_DATA SECTION_
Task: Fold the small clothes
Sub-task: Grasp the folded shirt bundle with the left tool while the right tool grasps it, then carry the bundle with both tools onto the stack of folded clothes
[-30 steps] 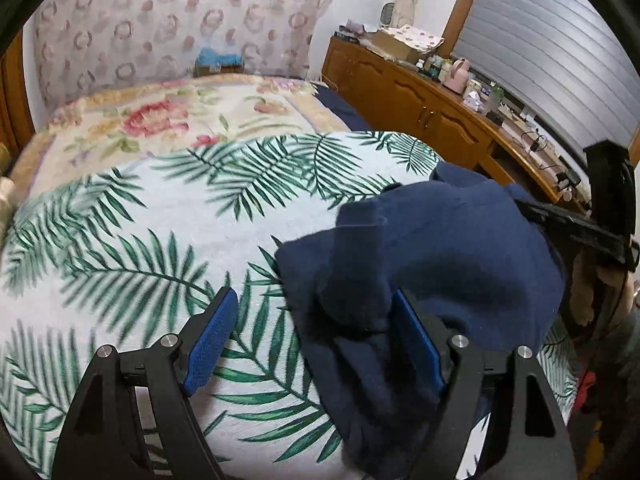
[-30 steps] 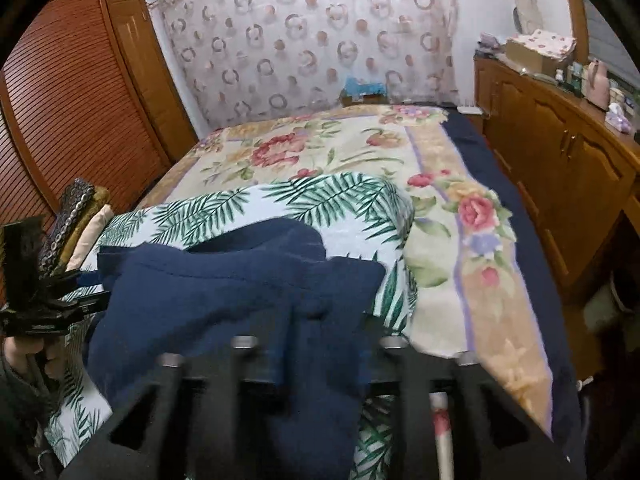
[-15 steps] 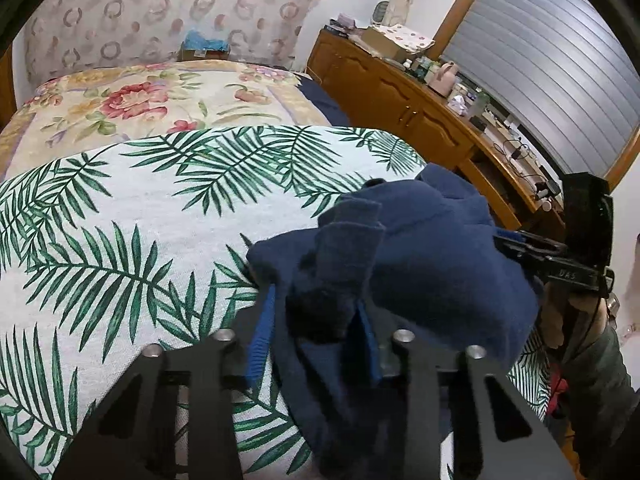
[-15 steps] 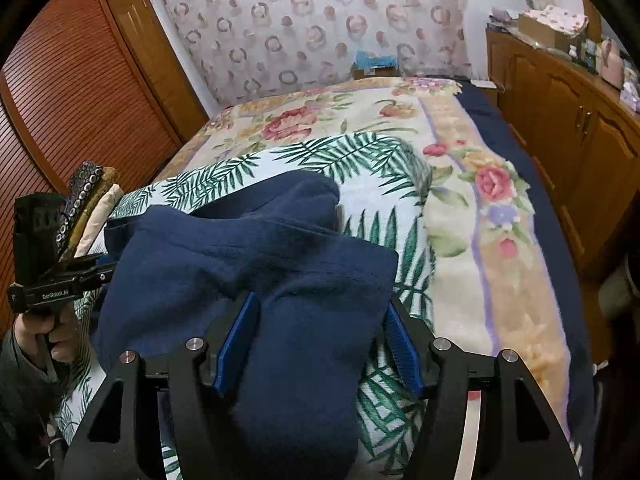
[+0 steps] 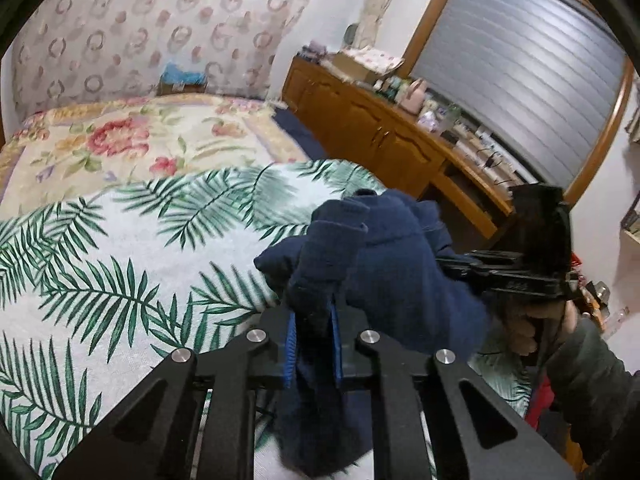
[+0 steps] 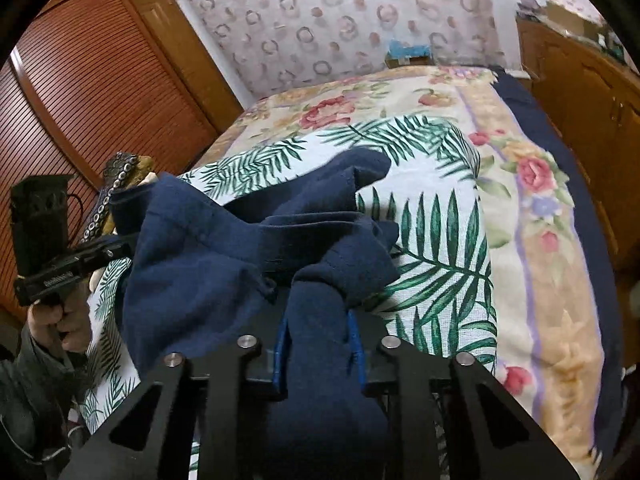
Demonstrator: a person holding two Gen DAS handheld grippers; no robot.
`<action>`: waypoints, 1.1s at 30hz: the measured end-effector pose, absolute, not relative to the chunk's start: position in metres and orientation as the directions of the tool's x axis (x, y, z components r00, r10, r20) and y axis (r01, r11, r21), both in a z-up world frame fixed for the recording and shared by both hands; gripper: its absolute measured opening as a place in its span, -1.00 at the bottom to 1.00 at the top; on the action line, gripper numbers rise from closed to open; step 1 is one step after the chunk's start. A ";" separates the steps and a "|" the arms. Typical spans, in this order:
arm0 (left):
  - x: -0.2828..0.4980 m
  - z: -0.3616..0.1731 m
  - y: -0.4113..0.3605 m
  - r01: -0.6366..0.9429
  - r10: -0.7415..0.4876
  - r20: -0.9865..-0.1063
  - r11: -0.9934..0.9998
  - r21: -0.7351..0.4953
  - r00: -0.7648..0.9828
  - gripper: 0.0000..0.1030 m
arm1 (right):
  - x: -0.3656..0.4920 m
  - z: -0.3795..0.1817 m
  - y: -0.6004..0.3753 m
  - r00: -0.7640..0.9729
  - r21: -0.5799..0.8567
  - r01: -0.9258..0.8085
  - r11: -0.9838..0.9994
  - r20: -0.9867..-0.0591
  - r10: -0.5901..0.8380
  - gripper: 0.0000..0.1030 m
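Observation:
A small navy blue garment [image 5: 384,264] hangs bunched between both grippers above the palm-leaf sheet [image 5: 120,264]. My left gripper [image 5: 314,344] is shut on one bunched corner of it. My right gripper [image 6: 320,352] is shut on another bunched corner of the garment [image 6: 208,264]. Part of the garment still touches the palm-leaf sheet [image 6: 436,220]. The right gripper also shows at the right of the left wrist view [image 5: 520,276], the left gripper at the left of the right wrist view [image 6: 60,264].
A floral bedspread [image 5: 120,140] covers the far bed. Wooden cabinets [image 5: 380,136] with clutter run along the right side. A slatted wooden wardrobe [image 6: 80,92] stands left. Folded patterned cloth [image 6: 120,176] lies at the bed's left edge.
Both grippers closed on the navy garment and lifted it off the sheet. The garment is now bunched up and raised between them.

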State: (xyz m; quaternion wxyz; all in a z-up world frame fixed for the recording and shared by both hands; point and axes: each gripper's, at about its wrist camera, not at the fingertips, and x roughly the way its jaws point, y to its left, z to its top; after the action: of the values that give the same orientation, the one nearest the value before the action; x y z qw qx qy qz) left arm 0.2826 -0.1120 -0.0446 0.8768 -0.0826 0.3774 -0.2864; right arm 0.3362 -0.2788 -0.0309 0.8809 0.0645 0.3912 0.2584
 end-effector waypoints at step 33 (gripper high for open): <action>0.153 0.033 0.188 0.035 -0.175 -0.356 0.929 -0.368 0.918 -0.73 | 0.391 0.088 0.065 0.474 0.006 -0.847 0.531 -0.442 0.762 -0.60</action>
State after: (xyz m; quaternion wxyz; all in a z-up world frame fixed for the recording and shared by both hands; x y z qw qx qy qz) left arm 0.1525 0.1885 0.0330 0.9626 -0.1799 0.1951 -0.0544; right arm 0.3905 0.0653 0.0878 0.8518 -0.1074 0.1998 0.4722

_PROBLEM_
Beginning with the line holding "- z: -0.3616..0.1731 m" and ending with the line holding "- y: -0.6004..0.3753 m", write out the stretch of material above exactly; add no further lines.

_WRITTEN ANSWER_
  - z: -0.3616..0.1731 m
  - y: -0.4113..0.3605 m
  - r01: -0.6366..0.9429
  - r10: -0.7415..0.4876
  - r20: -0.9865..-0.1063
  - r11: -0.9934..0.9998
  - r21: -0.7351..0.4953
  - r00: -0.7648..0.9828
  - gripper: 0.0000..0.1030 m
arm1 (right):
  - x: -0.3656..0.4920 m
  - z: -0.3795..0.1817 m
  - y: -0.6004..0.3753 m

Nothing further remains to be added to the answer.